Report each line of the data that has "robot" somewhere in it.

**Data for this task**
━━━

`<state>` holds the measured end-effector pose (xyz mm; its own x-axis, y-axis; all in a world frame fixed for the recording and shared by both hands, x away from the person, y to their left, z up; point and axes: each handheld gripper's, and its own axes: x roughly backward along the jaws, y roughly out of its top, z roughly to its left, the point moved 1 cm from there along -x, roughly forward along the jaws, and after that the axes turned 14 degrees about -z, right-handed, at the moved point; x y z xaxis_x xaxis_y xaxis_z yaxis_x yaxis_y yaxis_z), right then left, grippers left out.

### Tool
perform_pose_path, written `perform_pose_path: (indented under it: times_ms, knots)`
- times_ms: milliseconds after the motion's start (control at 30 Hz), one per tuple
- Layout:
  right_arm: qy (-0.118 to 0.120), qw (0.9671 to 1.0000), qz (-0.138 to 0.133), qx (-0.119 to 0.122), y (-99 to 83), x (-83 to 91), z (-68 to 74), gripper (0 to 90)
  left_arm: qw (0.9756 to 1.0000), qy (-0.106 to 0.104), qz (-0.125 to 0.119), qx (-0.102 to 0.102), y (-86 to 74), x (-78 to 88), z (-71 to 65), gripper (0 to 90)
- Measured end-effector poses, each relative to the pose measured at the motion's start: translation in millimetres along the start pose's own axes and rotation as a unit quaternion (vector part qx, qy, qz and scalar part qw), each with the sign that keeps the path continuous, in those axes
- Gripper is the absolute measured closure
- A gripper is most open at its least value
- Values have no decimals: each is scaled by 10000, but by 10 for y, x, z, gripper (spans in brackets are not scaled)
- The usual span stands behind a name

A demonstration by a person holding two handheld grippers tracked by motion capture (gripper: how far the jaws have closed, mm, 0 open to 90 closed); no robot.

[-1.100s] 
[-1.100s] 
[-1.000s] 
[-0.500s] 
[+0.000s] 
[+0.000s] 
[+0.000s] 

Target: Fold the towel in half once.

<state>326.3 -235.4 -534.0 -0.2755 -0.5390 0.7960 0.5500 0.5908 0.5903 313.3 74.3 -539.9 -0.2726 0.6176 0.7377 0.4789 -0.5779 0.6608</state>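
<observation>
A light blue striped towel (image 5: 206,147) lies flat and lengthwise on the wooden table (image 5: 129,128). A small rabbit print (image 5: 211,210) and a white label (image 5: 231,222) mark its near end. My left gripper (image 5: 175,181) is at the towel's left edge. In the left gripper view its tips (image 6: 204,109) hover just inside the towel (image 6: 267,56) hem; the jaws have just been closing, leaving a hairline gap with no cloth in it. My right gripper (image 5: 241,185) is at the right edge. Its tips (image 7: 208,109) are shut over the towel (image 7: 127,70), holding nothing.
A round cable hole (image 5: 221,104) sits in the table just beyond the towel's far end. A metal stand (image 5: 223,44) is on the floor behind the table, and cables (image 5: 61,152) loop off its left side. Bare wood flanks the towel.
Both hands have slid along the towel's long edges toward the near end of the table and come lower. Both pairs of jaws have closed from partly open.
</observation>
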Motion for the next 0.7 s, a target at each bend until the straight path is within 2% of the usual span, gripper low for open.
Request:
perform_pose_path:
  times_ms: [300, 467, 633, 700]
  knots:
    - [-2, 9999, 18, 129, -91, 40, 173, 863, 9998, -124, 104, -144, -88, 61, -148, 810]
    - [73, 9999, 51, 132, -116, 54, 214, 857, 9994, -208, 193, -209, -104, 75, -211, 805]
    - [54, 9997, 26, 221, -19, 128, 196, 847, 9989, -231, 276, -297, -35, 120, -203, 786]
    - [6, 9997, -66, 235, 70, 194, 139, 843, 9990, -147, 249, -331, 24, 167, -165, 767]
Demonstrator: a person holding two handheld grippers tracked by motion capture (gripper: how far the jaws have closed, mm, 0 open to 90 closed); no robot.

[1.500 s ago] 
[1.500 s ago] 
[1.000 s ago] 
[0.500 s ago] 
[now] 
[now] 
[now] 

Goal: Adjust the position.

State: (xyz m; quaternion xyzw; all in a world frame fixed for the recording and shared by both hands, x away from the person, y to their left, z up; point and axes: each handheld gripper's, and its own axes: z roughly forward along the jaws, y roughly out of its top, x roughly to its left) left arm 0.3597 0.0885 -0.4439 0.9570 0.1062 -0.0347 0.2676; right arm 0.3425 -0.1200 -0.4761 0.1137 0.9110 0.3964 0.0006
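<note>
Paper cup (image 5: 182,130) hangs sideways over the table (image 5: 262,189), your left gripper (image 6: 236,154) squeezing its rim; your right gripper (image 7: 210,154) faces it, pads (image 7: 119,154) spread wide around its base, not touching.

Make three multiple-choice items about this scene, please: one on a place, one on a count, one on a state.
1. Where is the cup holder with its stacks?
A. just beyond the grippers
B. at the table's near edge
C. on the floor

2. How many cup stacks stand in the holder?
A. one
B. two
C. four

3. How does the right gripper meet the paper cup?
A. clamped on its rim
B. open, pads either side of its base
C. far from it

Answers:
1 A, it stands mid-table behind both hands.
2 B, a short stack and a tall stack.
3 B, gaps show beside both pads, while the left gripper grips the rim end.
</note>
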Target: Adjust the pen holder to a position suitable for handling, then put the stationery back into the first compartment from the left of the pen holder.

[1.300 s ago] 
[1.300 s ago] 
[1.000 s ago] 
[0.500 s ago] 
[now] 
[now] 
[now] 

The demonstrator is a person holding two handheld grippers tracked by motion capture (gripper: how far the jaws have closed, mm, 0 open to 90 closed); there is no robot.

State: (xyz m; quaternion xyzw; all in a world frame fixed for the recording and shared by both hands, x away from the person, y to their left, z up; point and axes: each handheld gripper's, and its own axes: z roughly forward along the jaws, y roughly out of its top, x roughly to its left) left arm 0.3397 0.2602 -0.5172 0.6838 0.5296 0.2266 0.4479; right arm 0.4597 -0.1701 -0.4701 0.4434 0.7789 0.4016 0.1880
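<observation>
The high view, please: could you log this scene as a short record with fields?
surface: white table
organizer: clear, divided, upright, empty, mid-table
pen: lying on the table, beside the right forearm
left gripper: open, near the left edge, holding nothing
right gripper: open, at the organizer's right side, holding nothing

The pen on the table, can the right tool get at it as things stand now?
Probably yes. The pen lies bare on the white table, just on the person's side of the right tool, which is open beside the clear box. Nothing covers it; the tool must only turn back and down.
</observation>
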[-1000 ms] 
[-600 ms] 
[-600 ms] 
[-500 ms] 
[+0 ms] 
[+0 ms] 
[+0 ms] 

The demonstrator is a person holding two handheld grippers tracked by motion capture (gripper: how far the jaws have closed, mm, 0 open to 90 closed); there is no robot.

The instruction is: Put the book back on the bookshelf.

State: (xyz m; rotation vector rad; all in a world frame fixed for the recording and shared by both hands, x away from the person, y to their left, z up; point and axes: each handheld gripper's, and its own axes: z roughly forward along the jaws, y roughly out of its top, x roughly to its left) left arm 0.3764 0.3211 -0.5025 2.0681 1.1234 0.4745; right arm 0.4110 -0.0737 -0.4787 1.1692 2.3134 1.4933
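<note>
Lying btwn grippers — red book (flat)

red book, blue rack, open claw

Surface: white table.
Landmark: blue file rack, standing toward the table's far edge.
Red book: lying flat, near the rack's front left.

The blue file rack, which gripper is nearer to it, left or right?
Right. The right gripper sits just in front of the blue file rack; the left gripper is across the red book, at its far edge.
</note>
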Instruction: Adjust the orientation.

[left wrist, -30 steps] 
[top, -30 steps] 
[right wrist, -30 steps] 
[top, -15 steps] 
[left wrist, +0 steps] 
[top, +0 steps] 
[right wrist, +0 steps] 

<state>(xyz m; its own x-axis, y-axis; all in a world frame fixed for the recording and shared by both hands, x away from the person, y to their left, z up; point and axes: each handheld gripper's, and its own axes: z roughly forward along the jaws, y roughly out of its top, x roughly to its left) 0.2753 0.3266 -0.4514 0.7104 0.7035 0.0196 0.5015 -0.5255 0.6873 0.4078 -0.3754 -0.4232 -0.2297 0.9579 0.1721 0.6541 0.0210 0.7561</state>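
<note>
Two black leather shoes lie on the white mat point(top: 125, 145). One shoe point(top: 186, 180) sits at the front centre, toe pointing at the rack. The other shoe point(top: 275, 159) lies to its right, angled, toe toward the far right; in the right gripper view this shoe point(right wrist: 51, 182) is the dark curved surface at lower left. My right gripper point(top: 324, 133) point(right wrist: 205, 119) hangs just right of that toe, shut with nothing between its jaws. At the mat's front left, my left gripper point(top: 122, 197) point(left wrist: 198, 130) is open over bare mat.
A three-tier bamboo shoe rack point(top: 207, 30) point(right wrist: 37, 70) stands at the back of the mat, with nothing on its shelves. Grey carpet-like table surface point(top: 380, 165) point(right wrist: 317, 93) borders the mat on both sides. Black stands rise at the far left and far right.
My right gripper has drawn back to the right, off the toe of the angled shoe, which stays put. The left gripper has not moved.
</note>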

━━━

**Exercise answer**
A demonstration by a person holding two handheld grippers tracked by motion capture (gripper: how far the jaws have closed, mm, 0 open to 90 closed); no robot.
Demonstrator: a person holding two handheld grippers tracked by motion capture (gripper: how far the jaws have closed, mm, 0 open to 90 closed); no robot.
The demonstrator is a person holding two handheld grippers tracked by motion capture (gripper: how far the jaws have closed, mm, 0 open to 90 closed); there is no robot.
The demonstrator is a person holding two handheld grippers tracked by motion capture (gripper: how far the jaws have closed, mm, 0 open to 90 closed); there is no robot.

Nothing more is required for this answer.